> ASSIGNMENT: Extract, without alteration, each line from the start of the listing to the line bearing "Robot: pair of".

> COLLECTED DATA:
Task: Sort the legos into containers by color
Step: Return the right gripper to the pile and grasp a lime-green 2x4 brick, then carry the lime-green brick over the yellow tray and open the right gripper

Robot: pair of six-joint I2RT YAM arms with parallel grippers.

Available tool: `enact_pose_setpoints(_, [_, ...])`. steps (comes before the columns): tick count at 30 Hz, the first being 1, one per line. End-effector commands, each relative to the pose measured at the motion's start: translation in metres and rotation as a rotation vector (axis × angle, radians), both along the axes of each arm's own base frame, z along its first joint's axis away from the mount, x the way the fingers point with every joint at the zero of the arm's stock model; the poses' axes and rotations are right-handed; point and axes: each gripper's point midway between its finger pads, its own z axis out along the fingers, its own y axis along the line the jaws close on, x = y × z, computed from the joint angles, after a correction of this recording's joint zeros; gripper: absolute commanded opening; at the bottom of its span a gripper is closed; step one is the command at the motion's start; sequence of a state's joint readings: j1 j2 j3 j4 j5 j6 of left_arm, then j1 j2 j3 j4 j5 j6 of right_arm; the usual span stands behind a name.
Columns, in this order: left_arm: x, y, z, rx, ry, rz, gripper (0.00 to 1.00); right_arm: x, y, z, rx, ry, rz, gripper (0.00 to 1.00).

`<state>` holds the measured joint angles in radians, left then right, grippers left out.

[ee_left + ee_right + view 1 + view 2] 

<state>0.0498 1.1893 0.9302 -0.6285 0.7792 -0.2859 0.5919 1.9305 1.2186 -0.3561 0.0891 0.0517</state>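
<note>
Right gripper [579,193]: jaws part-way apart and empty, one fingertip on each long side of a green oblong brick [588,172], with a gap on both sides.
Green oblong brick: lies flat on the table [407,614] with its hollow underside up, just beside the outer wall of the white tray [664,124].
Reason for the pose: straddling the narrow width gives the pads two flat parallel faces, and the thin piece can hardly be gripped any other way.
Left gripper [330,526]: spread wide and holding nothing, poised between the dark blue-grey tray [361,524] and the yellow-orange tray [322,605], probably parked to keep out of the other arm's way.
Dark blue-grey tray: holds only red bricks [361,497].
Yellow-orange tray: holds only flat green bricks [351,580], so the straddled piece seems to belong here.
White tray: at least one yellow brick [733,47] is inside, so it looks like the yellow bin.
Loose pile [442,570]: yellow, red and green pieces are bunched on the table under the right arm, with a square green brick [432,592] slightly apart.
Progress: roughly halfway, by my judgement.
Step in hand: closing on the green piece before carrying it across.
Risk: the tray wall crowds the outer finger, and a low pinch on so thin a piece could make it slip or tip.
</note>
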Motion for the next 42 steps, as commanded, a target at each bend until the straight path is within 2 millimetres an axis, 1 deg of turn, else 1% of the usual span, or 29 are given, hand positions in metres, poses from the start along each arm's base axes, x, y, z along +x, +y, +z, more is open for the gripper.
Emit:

> RESULT OF THIS TASK:
Task: Sort the legos into containers by color
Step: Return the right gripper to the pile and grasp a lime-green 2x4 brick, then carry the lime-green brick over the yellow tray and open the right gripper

Robot: pair of six-joint I2RT YAM arms with parallel grippers.

The exercise has now been completed.